Pernyataan Menteri Pendidikan Tinggi, Sains, dan Teknologi (Mendiktisaintek) Satryo Soemantri Brodjonegoro pada 28 Oktober 2024 diakui menyiratkan optimisme bagi dunia pendidikan tinggi.
“Jadi semua tergantung dari pimpinan perguruan tingginya. Kami berikan pada mereka keleluasaan dan kebebasan secara akademik. Tapi saya minta pada mereka, Bapak-Ibu Rektor tolong jaga dengan baik, karena kebebasan itu harus di barengi dengan akuntabilitas tanggung jawab pada publik” begitu kata Satryo Soemantri Brodjonegoro seperti yang dikutip dari rilis Kaukus Indonesia untuk Kebebasan Akademik (KIKA), pada 31 Desember 2024.

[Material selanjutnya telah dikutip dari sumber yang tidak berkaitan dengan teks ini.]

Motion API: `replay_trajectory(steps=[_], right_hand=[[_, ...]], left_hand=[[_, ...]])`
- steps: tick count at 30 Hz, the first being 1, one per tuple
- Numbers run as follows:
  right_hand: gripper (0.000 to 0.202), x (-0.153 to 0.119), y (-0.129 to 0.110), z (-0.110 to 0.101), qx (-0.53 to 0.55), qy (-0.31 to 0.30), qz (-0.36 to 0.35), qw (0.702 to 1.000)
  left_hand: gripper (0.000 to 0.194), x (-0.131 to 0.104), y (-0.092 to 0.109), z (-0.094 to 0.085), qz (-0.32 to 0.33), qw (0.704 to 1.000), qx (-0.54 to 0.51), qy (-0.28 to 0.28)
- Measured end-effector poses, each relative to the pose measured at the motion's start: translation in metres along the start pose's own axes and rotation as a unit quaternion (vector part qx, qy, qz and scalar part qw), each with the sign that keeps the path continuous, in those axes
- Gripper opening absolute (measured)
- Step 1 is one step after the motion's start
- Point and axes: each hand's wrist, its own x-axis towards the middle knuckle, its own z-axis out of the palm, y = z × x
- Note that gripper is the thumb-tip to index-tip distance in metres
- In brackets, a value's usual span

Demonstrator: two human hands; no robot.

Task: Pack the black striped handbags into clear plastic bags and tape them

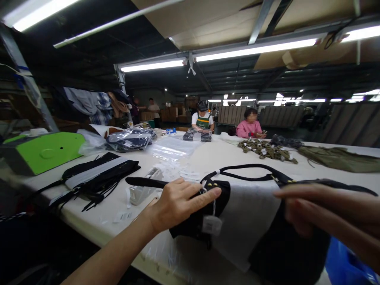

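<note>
A black apron [291,241] with a looped strap and small brass rivets lies in front of me, a white sheet [243,217] on its middle. My left hand [181,202] rests palm down on its left upper corner, fingers stretched and thumb pointing right. Just below that thumb, a small white tag [211,225] hangs on a cord. On the right, my right hand [329,209] is over the apron's other side, blurred by motion, with fingers extended and apart. Whether it touches the cloth I cannot tell.
Folded black aprons [97,174] lie left, near a green machine [47,152]. A grey tag dispenser [145,188] stands beyond my left hand. Plastic-wrapped goods [130,138], olive straps [265,150] and olive cloth [338,158] lie farther back. Two people sit across the table [219,154].
</note>
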Motion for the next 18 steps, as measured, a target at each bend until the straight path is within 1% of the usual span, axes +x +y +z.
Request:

Namun, realitas di lapangan menunjukkan kompleksitas yang perlu mendapat perhatian serius, terutama dengan dinamika politik sepanjang 2024. Misal pada Menjelang Pemilihan Presiden (Pilpres) 2024, kampus-kampus di Indonesia menjadi sorotan. Empat elit akademik terekam dalam video yang memberikan apresiasi terhadap capaian pemerintah Jokowi, menciptakan kesan bahwa akademisi terlibat dalam propaganda politik. Mereka adalah Rektor Universitas Jenderal Soedirman (Unsoed) Ahmad Sodik, Rektor Universitas Muhammadiyah Purwokerto Jebul Suroso, Wakil Rektor II Universitas Muhammadiyah Semarang (Unimus) Hardi Winoto, dan Rektor Universitas Diponegoro (Undip) Yos Johan Utama (Kompas.com, 9 Februari 2024).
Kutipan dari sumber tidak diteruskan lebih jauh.